EXERCISE BRIEF:
Your answer should be an exact copy of the data.

SUPPLIED INFORMATION:
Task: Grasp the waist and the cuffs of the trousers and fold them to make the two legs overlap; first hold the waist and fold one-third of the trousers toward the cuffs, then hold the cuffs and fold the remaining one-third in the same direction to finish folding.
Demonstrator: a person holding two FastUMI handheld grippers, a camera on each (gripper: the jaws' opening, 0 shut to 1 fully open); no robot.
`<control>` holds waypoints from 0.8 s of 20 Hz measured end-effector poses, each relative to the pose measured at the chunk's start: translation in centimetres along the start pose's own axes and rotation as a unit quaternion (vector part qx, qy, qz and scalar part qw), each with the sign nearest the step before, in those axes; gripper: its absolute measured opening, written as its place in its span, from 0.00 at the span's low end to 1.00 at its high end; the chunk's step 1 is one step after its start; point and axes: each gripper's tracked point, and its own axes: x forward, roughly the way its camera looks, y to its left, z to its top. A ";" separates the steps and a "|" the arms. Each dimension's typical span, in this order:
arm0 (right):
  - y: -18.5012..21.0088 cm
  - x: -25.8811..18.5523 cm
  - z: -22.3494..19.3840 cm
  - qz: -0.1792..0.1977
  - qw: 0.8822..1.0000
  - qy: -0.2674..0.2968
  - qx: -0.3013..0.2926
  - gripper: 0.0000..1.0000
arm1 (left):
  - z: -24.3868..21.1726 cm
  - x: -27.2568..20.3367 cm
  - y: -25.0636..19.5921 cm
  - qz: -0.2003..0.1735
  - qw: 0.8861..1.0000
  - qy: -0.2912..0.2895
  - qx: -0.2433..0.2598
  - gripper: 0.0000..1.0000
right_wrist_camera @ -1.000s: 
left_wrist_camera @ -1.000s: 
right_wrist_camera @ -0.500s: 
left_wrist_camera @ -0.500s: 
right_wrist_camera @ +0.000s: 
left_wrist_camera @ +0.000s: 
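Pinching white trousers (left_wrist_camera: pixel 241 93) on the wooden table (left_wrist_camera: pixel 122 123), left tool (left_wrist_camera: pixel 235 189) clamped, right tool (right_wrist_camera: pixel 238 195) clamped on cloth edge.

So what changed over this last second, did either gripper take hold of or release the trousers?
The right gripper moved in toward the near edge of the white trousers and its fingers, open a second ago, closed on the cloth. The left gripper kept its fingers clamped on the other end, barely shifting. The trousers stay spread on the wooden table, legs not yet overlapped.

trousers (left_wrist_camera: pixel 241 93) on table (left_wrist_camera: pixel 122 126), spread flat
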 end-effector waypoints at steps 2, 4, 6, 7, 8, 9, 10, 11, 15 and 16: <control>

SOLUTION:
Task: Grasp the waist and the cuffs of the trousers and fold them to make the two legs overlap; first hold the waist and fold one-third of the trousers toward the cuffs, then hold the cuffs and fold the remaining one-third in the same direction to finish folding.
Demonstrator: a person holding two FastUMI handheld grippers, a camera on each (gripper: the jaws' opening, 0 shut to 1 fully open); no robot.
`<control>` holds waypoints from 0.8 s of 20 Hz measured end-effector poses, each relative to the pose measured at the chunk's start: translation in centimetres along the start pose's own axes and rotation as a unit quaternion (vector part qx, qy, qz and scalar part qw), each with the sign nearest the step before, in those axes; gripper: its absolute measured opening, written as its place in its span, from 0.00 at the span's low end to 1.00 at its high end; the chunk's step 1 is one step after its start; point and axes: each gripper's tracked point, and its own axes: x forward, roughly the way its camera looks, y to its left, z to its top. A ";" separates the steps and a "|" the arms. Each dimension's typical span, in this order:
arm0 (right):
  - y: -18.5012..21.0088 cm
  - x: -25.8811..18.5523 cm
  - z: -22.3494..19.3840 cm
  - qz: -0.1792..0.1977
  - qw: 0.8822..1.0000
  - qy: -0.2674..0.2968
  - qx: -0.3013..0.2926
  - gripper: 0.0000..1.0000
arm1 (left):
  - z: -24.3868..21.1726 cm
  - x: -27.2568..20.3367 cm
  - y: -25.0636..19.5921 cm
  - qz: -0.2003..0.1735
  - qw: 0.8861..1.0000
  - qy: -0.2912..0.2895
  - qx: -0.2433..0.2598
  - gripper: 0.0000..1.0000
right_wrist_camera @ -1.000s: 
left_wrist_camera @ -1.000s: 
right_wrist_camera @ -0.500s: 
left_wrist_camera @ -0.500s: 
right_wrist_camera @ +0.000s: 
left_wrist_camera @ +0.000s: 
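Pinching white trousers (left_wrist_camera: pixel 241 93) on the wooden table (left_wrist_camera: pixel 122 123), left tool (left_wrist_camera: pixel 235 189) clamped, right tool (right_wrist_camera: pixel 238 195) clamped on cloth edge.

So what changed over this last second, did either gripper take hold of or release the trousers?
The right gripper moved in toward the near edge of the white trousers and its fingers, open a second ago, closed on the cloth. The left gripper kept its fingers clamped on the other end, barely shifting. The trousers stay spread on the wooden table, legs not yet overlapped.

trousers (left_wrist_camera: pixel 241 93) on table (left_wrist_camera: pixel 122 126), spread flat
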 end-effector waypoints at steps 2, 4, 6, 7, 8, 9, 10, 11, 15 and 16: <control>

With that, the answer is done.